Nuclear Tap Water?
by Bob Anderson
The city's plan to tap into the river for drinking water not only raises our taxes and endangers the ecosystem but harms our health as well (Journal, 12-10-00, Tapping Into the River).
We have plenty of pure ground water here but it is being given to private sector, high-tech manufacturers to wash computer chips and to supply obsolete war related facilities placed here in the Cold War era.
The city's plan is a whopper IRB of corporate welfare to the industrial military complex.
The mayor and council want to give away the water under our feet and make us pay to import water from Colorado.
This already steep price increase will grow with immense cost overruns when folks reject drinking dirty water.
Plus, we have been told not to swim in, drink from, or eat fish from Cochiti Lake or the Rio Grande because it is a toxic soup of fertilizer run-off, pharmaceutical dumping, and radioactive waste from the Los Alamos nuclear lab.
The present plan leaves out the important point that this cancer-causing toxic soup will be combated with another toxic soup of chemicals.
As far as I know, there is no way to remove the 50 years of radioactive materials deposited in the river.
Scientists, beginning with Rachel Carson, have pointed out that chemicals mixed with nuclear materials become synergistic inside the human body and magnify the odds of cancers and other diseases.
The projected doubling of our population and the Cerro Grande Fire last year indicate that more, not less, drugs and radioactive waste will wash down the river in the future.
Unaddressed in this narrow plan is what happens when Los Alamos takes over the failed Rocky Flats plutonium pit production which was shut down due to the high level of contamination that goes with this processing.
That plant will be on the hills above our already toxic river.
Obviously, this plan has many hidden features like hidden costs and increased cancer rates.
We do need planning, but it has to start with an evaluation of just what type of industries and population densities are sustainable in this high desert environment.
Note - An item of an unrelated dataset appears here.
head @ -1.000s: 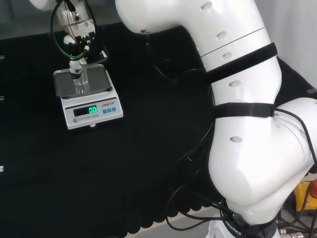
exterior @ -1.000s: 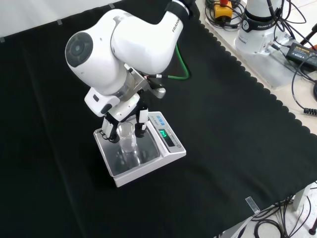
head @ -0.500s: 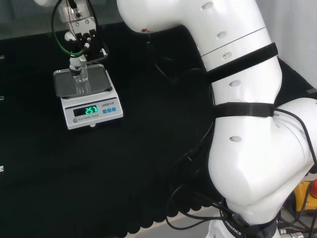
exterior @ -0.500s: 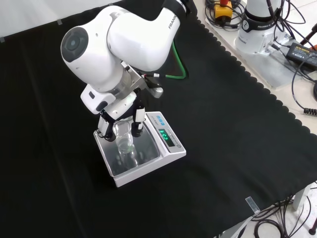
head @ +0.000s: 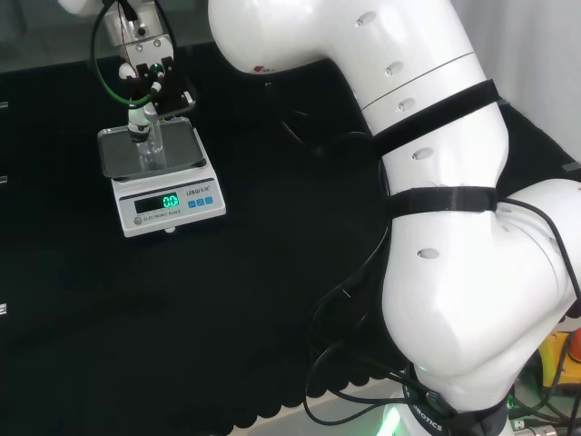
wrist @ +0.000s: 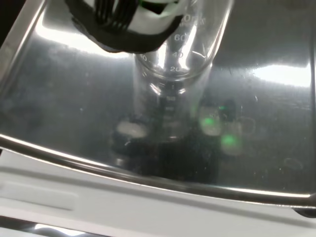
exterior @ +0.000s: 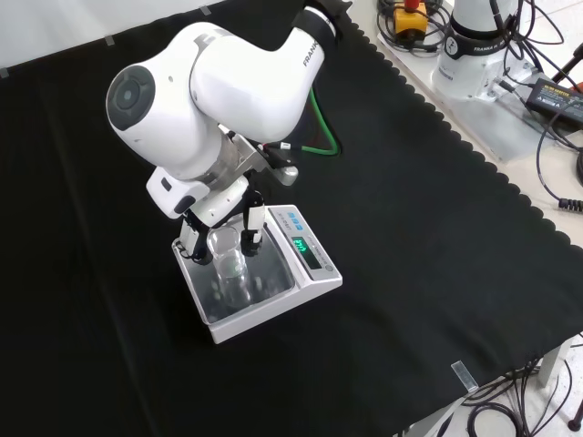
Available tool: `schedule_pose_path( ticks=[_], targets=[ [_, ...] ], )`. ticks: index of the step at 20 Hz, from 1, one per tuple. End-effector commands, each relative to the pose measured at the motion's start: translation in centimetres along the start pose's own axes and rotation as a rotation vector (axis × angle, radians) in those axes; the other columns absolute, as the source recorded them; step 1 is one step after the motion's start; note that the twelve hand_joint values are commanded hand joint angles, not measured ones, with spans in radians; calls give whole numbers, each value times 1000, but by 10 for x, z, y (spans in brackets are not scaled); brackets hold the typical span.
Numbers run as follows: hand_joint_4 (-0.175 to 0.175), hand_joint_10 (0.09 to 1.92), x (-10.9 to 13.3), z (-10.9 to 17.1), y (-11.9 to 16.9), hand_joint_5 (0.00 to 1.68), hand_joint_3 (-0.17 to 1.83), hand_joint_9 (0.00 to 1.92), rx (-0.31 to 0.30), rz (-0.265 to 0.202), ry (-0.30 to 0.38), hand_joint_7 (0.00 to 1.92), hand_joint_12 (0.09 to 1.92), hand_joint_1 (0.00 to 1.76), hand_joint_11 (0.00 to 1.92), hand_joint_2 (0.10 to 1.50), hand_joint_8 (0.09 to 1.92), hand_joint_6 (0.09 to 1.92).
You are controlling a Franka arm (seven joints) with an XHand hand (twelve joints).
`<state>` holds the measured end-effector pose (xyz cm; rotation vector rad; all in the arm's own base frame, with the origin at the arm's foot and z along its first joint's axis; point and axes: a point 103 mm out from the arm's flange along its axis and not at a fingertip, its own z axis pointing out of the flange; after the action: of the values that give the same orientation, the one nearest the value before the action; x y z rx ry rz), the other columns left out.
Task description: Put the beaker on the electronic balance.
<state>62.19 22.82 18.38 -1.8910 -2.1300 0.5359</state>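
Robot hand: black and white robot hand (exterior: 217, 224) reaching down over the electronic balance (exterior: 258, 283); its fingers (exterior: 253, 223) stand on both sides of the beaker (exterior: 228, 256), curled round its upper part.
Grip: fingers closed on the beaker near the rim; in the wrist view a black and white fingertip (wrist: 129, 25) lies against the glass (wrist: 173, 74).
Beaker, look: small, clear glass, cylindrical, upright, with white graduation marks and small numerals printed down its side; whether it holds anything cannot be told.
Beaker, place: over the middle of the balance's steel pan (exterior: 273, 293); whether its base touches the pan or hangs just above it cannot be told. In the head view it (head: 150, 150) stands over the pan's centre, under the robot hand (head: 145, 86).
Pan: square, polished metal (wrist: 64, 98), mirroring the beaker and green and white glints of the robot hand above it.
Balance: white housing, green lit display (head: 169, 201) and blue buttons (head: 200, 203) on its front face, just beside the pan; small print beside the display too small to read.
Arm: white link with a round grey cap (exterior: 130, 92) above the balance in the front view; a green cable (exterior: 319, 127) runs along it.
Bench: black cloth (exterior: 437, 237) under the balance.
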Motion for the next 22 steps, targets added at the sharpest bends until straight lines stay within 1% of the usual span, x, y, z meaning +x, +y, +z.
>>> schedule_pose_path(
  ticks=[1, 3, 4, 5, 7, 8, 10, 12, 14, 16, 17, 18, 20, 22],
  targets=[
    [-175, 659, -11, 5, -2, 960, 192, 1449, 2, -3, 13, 1091, 680, 1147, 1573, 1029, 998, 1048],
    [-169, 609, -12, 4, -3, 965, 164, 1462, 3, -3, 12, 1088, 666, 1143, 1627, 1039, 987, 1038],
    [-170, 551, -12, 4, -3, 925, 198, 1478, 4, -1, 12, 1086, 655, 1111, 1642, 992, 974, 998],
    [-173, 487, -12, 4, -3, 889, 289, 1504, 10, 0, 8, 1079, 654, 1075, 1640, 919, 965, 955],
    [-175, 399, -9, 4, -2, 820, 507, 1525, 13, 1, -1, 1051, 660, 1024, 1624, 779, 962, 930],
    [-175, 377, -7, 4, -2, 790, 572, 1522, 16, 1, 0, 1030, 661, 1007, 1614, 735, 960, 926],
    [-175, 355, -2, 4, -1, 748, 628, 1508, 22, 2, -1, 995, 663, 985, 1598, 693, 955, 920],
    [-175, 349, 1, 5, -1, 690, 650, 1488, 32, 3, -8, 949, 675, 963, 1576, 668, 957, 917],
    [-175, 363, 3, 5, -1, 579, 649, 1443, 34, 1, -7, 877, 706, 931, 1539, 647, 968, 907],
    [-175, 408, 2, 5, -1, 448, 627, 1386, 35, 4, -10, 763, 749, 891, 1491, 632, 982, 843],
    [-175, 441, 2, 6, -1, 409, 612, 1356, 36, 6, -13, 714, 768, 876, 1469, 630, 983, 802],
    [-174, 464, 2, 6, -1, 387, 602, 1336, 38, 6, -14, 684, 781, 866, 1455, 629, 982, 775],
    [-172, 485, -6, 7, -3, 368, 593, 1314, 38, -1, -3, 654, 790, 858, 1440, 629, 978, 750],
    [-169, 514, -7, 6, -3, 367, 581, 1289, 38, 0, -8, 635, 807, 844, 1418, 627, 967, 722]
  ],
)
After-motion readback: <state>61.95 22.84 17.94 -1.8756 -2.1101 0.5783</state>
I don't believe we should accept toxic tap water and should fight to stop the City's plan.
One basic point should guide any use of the public's pure aquifer water under our feet: it should be used for humans to drink, not to subsidize high-tech stockholders and bloated corporate/military bases.
We should not be paying higher taxes for poorer water.
In fact, our water rates would probably go down if the private sector and military built their own water import system and we citizens used the aquifer water.